● Work instruction:
I'd like every line in the following listing that holds "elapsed" copied.

--- START ---

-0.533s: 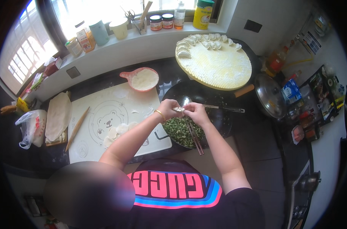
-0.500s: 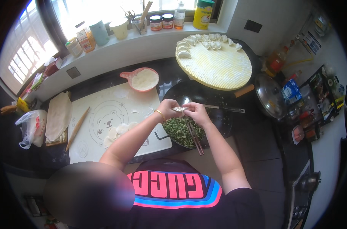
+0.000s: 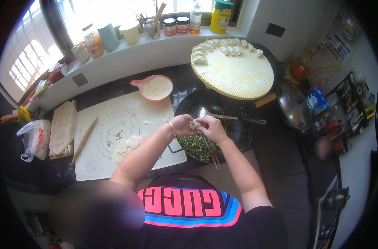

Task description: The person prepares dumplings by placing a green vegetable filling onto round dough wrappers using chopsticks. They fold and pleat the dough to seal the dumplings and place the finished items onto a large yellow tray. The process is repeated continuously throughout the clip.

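Observation:
Over the wok (image 3: 238, 107), my left hand (image 3: 180, 125) and my right hand (image 3: 214, 129) meet around a small white dumpling (image 3: 194, 124). The fingers of both are closed on its dough and partly cover it. Beneath them lies chopped green filling (image 3: 195, 147). Brown chopsticks (image 3: 214, 154) rest in the wok with their ends over the near rim, and a long-handled metal spoon (image 3: 239, 118) lies across its right side. Round dough wrappers (image 3: 133, 142) overlap on the white mat (image 3: 101, 168), beside my left forearm.
A round yellow tray (image 3: 239, 81) at the back carries several finished dumplings along its far edge. A pink bowl of flour (image 3: 158, 88) stands behind the mat. A rolling pin (image 3: 85, 140) and a dough-covered board (image 3: 63, 128) are at left. A glass lid (image 3: 295, 106) sits right of the wok.
Both hands have dipped slightly and turned the dumpling between them. My left hand has rolled so more of its palm shows. The tools and tray have stayed put.

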The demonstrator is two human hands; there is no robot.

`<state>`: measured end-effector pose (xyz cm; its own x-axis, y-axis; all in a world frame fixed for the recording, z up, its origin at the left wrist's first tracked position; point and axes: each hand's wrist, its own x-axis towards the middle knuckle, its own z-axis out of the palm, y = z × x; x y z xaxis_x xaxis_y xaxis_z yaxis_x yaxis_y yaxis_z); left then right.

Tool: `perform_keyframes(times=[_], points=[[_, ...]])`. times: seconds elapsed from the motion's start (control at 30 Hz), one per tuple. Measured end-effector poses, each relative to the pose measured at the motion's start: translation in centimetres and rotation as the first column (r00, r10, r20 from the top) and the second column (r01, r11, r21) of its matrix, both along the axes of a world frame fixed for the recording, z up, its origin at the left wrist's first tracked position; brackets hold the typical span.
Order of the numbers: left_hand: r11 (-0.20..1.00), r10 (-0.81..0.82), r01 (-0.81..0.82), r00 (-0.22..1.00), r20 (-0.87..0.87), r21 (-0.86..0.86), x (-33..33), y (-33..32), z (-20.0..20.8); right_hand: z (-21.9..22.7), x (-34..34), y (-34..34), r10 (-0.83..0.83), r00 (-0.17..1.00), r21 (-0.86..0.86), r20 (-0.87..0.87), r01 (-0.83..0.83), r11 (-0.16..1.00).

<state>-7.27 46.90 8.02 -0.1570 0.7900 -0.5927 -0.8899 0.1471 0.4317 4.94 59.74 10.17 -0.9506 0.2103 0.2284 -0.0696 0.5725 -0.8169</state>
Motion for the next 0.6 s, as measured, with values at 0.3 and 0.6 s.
perform_keyframes(times=[0.3, 0.6], points=[[0.991, 0.052, -0.009, 0.948, -0.314, 0.135, 3.3, 0.5, 0.4, -0.7, 0.1, -1.9, -0.228, 0.972, 0.3, -0.045, 0.231, 0.926], [0.967, -0.05, 0.061, 0.997, -0.05, 0.248, 0.9, -1.7, 1.0, -1.2, 0.4, 1.7, 0.054, 0.991, -0.532, 0.124, 0.02, 0.846]])
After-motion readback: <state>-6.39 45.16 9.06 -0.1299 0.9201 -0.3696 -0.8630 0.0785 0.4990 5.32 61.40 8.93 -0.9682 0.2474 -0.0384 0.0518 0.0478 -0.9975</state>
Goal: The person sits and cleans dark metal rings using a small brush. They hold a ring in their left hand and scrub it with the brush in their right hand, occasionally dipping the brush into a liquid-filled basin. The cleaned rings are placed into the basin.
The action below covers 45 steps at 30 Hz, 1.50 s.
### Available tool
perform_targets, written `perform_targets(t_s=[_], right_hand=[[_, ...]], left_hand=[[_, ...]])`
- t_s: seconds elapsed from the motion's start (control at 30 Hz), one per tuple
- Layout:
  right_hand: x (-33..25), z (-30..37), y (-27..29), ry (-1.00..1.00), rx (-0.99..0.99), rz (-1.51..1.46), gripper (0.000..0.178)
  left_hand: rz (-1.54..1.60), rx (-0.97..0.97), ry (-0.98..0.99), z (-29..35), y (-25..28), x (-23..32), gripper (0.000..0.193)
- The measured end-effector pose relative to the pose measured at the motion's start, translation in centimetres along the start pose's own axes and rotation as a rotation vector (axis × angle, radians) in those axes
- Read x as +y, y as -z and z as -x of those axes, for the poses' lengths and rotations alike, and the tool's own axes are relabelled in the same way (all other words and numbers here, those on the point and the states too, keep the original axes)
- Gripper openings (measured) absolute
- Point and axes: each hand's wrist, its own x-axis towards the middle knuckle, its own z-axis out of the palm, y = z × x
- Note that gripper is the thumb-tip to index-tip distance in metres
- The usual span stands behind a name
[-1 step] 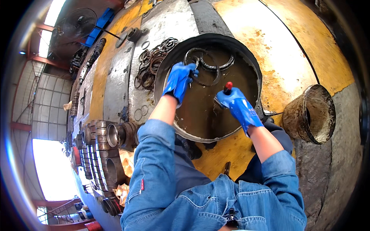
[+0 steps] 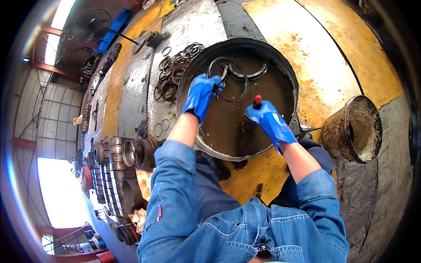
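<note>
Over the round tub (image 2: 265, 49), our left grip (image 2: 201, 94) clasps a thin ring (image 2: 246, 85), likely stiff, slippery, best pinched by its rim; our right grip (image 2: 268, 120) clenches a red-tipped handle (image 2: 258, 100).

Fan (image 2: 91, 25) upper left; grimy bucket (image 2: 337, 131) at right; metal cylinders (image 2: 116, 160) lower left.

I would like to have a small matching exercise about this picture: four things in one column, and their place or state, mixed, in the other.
Column one
1. Left hand
2. Right hand
3. Dirty bucket
4. Pile of rings

Column two
A. To the right of the tub
B. Gripping a red-ended handle
C. To the left of the tub
D. Holding a dark ring

Pairs: 1-D, 2-B, 3-A, 4-C
</note>
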Motion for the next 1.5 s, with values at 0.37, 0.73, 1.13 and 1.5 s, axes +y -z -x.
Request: perform_targets(t_s=[0.37,0.73,1.13,1.5], right_hand=[[0.5,0.6,-2.6,0.196,-0.036,-0.482,0.033],[-1.7,-2.0,-5.0,0.294,-0.121,-0.268,0.027],[1.1,-3.8,-4.5,0.185,-0.032,-0.339,0.033],[0.5,-4.3,-5.7,0.201,-0.046,-0.549,0.025]], left_hand=[[0.089,-0.114,0.229,8.5,2.6,-13.9,0.025],[0.145,-0.207,0.211,8.4,0.9,-15.6,0.022],[0.16,-0.179,0.236,7.4,1.8,-15.1,0.022],[0.155,-0.245,0.18,8.1,0.6,-15.2,0.021]])
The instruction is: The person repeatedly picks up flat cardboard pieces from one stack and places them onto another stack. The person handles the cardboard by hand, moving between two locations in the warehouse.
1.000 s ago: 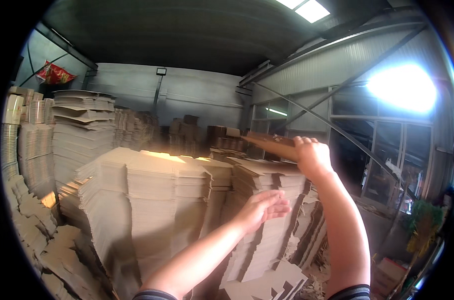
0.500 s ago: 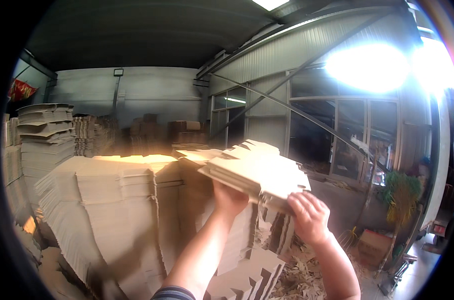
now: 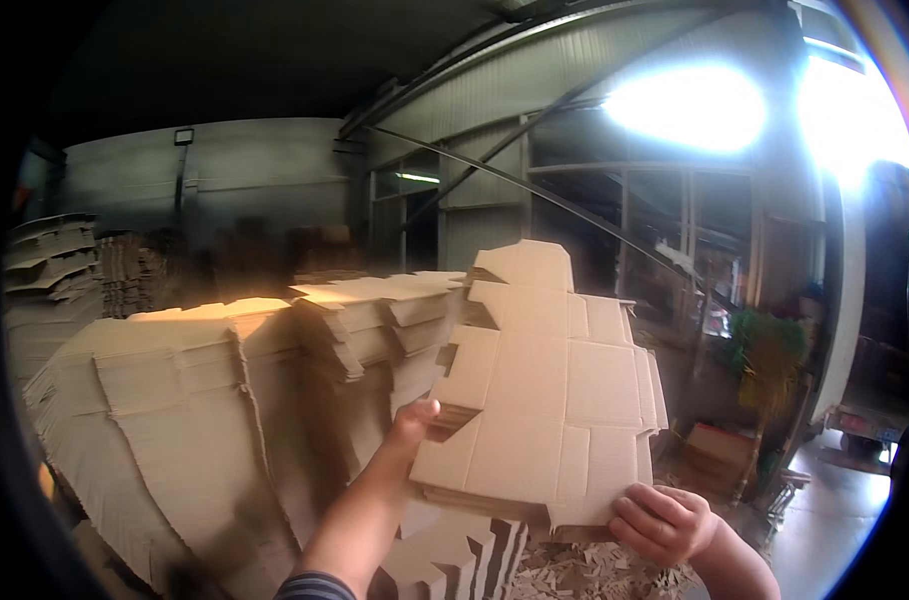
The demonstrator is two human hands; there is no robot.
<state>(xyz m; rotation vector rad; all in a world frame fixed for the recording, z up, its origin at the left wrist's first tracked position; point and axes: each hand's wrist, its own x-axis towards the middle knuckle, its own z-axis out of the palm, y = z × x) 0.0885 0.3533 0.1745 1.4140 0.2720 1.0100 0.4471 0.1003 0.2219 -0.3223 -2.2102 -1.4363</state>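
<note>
Cardboard everywhere in the head view: both hands are up in front of the person, carrying a bundle of flat die-cut box blanks (image 3: 544, 400) lifted clear of the big heaps. The left hand (image 3: 414, 420) grips the bundle's left edge, thumb on top and fingers hidden beneath, so it is closed on the cardboard. The right hand (image 3: 662, 522) cups the lower right corner from below, fingers curled round the edge. The bundle is tilted, its broad tan face turned up toward the camera, creases and notched flaps showing

As I judge it, the step in hand is carrying a picked-off bundle away from the stacks; the next move would call for keeping both grips firm so the loose sheets do not fan out or slide, and a level place to set them

Left of the hands stands a tall stack of blanks (image 3: 184, 400), with a second stack (image 3: 374, 310) behind it, sunlit on top. More piles (image 3: 49, 260) line the far left wall. Offcut scraps (image 3: 584, 575) litter the floor below. A reddish-brown carton (image 3: 719, 445) sits low at right, near a green plant (image 3: 764, 350); any labels are too blurred to make out
</note>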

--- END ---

● Exercise solution:
Tool: `perform_keyframes(times=[_], points=[[_, ...]])`. times: seconds elapsed from the motion's start (control at 30 Hz), one per tuple. Measured end-effector poses, each relative to the pose measured at the motion's start: translation in centimetres and rotation as the first column (r00, r10, r20 from the top) and the second column (r01, r11, r21) of its matrix, both along the axes of a world frame fixed for the recording, z up, its origin at the left wrist's first tracked position; brackets hold the typical span.
- t_s: seconds elapsed from the motion's start (control at 30 Hz), one per tuple

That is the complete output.